*Work item:* Show every line in the entries below where the word "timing" appears.

Items from a data source
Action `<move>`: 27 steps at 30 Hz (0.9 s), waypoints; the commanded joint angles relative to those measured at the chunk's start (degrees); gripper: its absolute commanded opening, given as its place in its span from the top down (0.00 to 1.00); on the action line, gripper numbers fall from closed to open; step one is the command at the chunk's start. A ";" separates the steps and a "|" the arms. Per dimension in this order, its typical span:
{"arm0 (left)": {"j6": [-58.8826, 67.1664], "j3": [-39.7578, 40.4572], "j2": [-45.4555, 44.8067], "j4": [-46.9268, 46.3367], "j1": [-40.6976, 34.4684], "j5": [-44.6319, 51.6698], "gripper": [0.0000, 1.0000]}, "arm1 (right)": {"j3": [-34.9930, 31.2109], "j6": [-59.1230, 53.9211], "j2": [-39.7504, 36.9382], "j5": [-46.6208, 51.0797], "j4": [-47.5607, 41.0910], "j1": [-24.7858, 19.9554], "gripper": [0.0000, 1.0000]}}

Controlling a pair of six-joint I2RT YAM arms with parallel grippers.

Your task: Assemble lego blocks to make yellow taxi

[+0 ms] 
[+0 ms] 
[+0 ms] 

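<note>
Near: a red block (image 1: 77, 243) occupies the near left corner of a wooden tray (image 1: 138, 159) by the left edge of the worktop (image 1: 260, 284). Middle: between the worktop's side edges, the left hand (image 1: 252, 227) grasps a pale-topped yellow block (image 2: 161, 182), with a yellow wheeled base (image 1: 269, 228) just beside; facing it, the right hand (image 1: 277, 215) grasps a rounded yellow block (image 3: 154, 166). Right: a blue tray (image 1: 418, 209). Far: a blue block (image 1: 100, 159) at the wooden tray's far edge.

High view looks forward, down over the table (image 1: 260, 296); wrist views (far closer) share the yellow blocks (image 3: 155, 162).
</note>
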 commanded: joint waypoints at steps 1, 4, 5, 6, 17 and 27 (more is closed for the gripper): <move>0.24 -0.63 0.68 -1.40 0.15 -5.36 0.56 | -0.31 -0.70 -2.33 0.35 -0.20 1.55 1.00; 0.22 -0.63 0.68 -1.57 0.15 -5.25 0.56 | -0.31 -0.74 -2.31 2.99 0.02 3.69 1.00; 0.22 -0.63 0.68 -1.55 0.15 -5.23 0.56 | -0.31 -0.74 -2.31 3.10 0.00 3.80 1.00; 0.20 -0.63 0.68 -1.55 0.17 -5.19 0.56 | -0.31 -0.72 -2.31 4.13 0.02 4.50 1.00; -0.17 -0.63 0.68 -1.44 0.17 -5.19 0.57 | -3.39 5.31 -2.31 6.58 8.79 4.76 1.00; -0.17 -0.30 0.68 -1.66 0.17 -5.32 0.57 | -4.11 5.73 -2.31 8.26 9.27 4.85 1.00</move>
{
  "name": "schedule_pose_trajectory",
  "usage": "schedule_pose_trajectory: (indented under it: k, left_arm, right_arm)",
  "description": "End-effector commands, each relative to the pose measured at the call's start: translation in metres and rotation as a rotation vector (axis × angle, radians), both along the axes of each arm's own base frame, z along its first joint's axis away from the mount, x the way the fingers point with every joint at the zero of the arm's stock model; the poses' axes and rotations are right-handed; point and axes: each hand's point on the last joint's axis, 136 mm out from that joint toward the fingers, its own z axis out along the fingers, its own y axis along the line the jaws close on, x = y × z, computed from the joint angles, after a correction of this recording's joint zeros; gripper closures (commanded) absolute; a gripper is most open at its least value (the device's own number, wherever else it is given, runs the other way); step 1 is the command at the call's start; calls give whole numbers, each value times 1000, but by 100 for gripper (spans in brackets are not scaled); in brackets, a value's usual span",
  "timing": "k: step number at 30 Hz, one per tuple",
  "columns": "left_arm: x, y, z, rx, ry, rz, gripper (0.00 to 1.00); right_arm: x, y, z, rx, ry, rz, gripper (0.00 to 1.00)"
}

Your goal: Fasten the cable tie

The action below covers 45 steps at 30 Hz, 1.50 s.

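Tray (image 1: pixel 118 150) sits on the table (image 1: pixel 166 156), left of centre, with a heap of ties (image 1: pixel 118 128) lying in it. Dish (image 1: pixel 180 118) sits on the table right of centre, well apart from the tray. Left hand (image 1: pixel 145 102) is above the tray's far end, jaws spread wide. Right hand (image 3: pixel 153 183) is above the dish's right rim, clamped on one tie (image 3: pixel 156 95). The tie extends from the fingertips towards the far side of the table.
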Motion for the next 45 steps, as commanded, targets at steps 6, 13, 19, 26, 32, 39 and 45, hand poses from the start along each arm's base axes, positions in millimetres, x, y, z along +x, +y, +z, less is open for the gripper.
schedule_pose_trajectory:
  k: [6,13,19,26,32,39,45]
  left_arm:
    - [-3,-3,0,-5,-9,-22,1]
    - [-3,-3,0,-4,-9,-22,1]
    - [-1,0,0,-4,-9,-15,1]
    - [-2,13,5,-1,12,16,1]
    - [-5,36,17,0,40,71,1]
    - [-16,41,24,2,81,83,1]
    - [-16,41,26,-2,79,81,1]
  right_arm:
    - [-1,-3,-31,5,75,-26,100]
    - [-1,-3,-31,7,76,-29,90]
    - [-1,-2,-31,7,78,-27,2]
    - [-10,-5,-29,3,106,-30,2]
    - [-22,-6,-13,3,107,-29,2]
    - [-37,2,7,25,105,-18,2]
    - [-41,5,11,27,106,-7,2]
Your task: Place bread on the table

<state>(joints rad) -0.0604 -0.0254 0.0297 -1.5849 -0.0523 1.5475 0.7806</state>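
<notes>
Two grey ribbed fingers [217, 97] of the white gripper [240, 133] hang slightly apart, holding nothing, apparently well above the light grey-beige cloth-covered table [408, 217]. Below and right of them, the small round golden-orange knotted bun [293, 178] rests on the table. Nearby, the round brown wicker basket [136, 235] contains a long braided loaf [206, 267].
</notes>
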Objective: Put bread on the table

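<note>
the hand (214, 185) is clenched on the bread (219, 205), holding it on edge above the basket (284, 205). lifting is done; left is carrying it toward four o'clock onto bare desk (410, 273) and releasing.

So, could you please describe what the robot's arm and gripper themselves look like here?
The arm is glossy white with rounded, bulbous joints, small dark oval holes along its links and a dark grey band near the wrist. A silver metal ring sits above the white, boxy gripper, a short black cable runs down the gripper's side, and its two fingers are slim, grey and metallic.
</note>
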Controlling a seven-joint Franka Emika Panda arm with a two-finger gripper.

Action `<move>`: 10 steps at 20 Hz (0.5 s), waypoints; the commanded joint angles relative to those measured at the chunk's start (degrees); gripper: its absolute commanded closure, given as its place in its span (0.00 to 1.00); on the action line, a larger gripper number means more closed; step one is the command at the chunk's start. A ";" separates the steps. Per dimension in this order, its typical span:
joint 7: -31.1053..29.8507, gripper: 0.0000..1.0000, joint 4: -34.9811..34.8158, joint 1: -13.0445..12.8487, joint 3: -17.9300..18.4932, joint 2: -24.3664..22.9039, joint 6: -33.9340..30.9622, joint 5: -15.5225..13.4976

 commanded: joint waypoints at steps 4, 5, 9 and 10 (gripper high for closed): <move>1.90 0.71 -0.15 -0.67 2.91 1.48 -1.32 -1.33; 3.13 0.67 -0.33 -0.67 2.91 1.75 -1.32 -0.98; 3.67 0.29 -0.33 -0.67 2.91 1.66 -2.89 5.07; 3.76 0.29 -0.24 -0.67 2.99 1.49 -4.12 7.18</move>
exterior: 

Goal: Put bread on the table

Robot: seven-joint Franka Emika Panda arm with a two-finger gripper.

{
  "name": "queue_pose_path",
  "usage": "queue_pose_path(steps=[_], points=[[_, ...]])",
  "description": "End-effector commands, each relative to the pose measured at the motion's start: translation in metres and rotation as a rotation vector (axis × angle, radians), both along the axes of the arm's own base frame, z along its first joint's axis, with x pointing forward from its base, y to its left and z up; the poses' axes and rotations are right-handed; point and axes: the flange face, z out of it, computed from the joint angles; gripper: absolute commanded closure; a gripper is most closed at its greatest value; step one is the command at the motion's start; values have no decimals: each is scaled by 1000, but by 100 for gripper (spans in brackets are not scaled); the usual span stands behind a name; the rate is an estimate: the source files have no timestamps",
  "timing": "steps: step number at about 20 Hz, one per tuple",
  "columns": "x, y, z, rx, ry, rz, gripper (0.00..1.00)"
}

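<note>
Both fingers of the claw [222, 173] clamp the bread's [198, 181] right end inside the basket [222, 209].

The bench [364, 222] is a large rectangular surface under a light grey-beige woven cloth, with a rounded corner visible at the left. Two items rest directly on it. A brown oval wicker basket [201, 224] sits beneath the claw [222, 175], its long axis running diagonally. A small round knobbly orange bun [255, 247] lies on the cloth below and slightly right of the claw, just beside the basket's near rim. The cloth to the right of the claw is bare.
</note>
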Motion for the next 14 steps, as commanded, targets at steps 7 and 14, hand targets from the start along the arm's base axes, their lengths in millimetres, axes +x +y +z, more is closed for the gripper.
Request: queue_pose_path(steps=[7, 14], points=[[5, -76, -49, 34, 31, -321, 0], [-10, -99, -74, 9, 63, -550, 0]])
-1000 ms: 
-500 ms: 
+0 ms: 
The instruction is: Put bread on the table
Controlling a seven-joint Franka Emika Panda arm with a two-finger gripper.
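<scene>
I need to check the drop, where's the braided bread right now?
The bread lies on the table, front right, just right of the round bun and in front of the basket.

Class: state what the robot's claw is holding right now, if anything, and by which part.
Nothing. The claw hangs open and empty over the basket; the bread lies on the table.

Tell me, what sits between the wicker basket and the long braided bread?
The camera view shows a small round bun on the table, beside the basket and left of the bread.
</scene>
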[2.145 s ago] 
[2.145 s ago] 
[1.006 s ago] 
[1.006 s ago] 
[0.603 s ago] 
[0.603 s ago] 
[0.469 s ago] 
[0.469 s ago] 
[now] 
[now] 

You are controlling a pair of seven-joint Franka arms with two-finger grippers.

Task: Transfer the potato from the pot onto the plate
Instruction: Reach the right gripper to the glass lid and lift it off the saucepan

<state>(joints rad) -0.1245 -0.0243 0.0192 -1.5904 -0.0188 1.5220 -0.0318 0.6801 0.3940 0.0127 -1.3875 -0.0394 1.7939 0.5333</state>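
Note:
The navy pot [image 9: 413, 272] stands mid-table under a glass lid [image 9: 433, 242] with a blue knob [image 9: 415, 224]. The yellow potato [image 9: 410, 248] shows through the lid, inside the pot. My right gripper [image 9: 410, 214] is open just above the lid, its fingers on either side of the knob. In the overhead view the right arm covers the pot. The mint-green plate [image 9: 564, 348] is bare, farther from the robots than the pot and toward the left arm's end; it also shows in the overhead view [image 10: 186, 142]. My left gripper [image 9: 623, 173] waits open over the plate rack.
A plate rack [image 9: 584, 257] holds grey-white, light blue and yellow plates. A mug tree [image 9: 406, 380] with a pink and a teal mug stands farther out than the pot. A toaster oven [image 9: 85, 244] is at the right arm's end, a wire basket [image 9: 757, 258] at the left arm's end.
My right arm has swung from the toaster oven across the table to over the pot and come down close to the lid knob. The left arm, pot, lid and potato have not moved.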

*Written reply:*
  "timing": "k: step number at 30 Hz, one per tuple",
  "timing": "steps: step number at about 20 Hz, one per tuple",

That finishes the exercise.